Joining LinkedIn groups in your industry is a great way to build your reputation, learn what’s new in your industry and to meet valuable contacts.  Successful networking in the group is a pretty basic formula – share your knowledge, engage in conversation, ask questions, and offer help if needed.    Pretty simple right?

Then why do so many people join groups only to self-promote?   They boast about their newest product seemingly copied direct from a corporate marketing brochure.  These types of posts are not helpful and will not endear you to your fellow group members; know that your peers feel the same way about these posts as they do about receiving spam in their email accounts – quickly deleted.

A successful post offers information that other members in the group will find useful, or it asks for input about a problem you are trying to solve; it may even be a poll of members around an issue that you are trying to better understand.

Here’s an example:

A recent post in one of my LinkedIn Groups stated

A company that offers account receivable services posted “……….At ________, we are able to scale our operations to accommodate our Clients’ needs to allocate delivery resources and process acumen across our multiple operations.
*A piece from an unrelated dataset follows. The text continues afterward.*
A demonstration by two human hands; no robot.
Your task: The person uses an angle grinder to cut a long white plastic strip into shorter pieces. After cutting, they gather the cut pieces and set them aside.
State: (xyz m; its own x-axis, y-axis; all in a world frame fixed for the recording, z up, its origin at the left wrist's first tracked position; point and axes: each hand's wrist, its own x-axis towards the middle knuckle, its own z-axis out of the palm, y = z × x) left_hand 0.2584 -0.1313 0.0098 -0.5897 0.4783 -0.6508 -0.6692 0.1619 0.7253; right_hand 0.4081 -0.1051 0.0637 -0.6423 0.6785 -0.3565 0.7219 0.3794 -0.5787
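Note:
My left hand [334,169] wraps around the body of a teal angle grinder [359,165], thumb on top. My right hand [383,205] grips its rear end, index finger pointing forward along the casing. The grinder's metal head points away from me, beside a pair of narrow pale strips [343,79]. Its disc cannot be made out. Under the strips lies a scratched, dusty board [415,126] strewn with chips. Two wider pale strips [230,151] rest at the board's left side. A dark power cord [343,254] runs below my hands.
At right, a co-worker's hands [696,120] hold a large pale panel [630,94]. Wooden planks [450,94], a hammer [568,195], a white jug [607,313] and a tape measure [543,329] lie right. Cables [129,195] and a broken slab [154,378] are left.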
This structure enables us to offer very competitive rates on our delivery costs, …….”    This post went on and on promoting the company without giving any actionable information or suggestions.

A better post would have given group members some knowledge on how to set up a system to manage a customer’s credit worthiness or would have shared tips that members could successfully use in collecting payments.   It might have ended with a question that would encourage a conversation.  By sharing information and becoming known in your group as a respected contributor you’ll get the recognition you deserve.  Posting an advertorial will not only annoy your peers but could get you banned from the group!

So next time you’re getting ready to push the publish button stop and think.   Is this post offering any information that will help someone understand a problem better, does it offer a solution or a new perspective, does it ask for input from the group to help you solve a problem?   If not, delete and start over.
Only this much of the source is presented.